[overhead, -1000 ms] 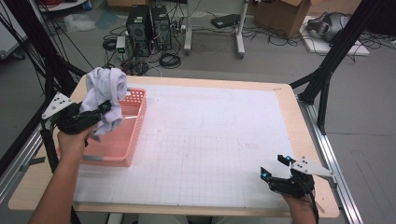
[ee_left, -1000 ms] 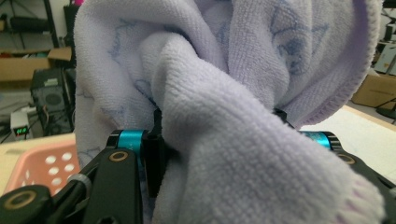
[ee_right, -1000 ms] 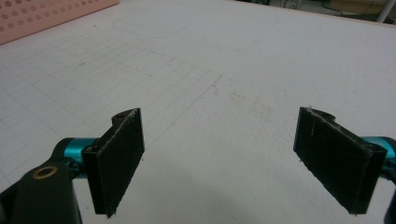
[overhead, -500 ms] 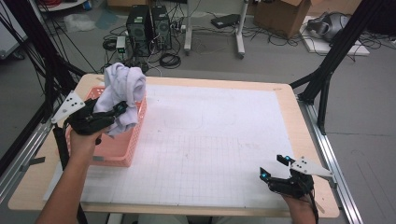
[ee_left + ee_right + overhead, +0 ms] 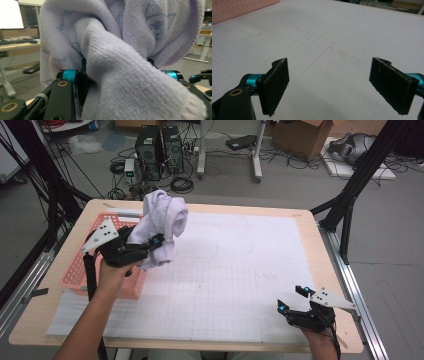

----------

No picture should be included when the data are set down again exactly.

## Result
[overhead, -1000 ms] 
[ee_left, -1000 ms] 
[ee_right, -1000 ms] 
[overhead, -500 ms] 
[ee_left + ee_right + overhead, +0 ms] 

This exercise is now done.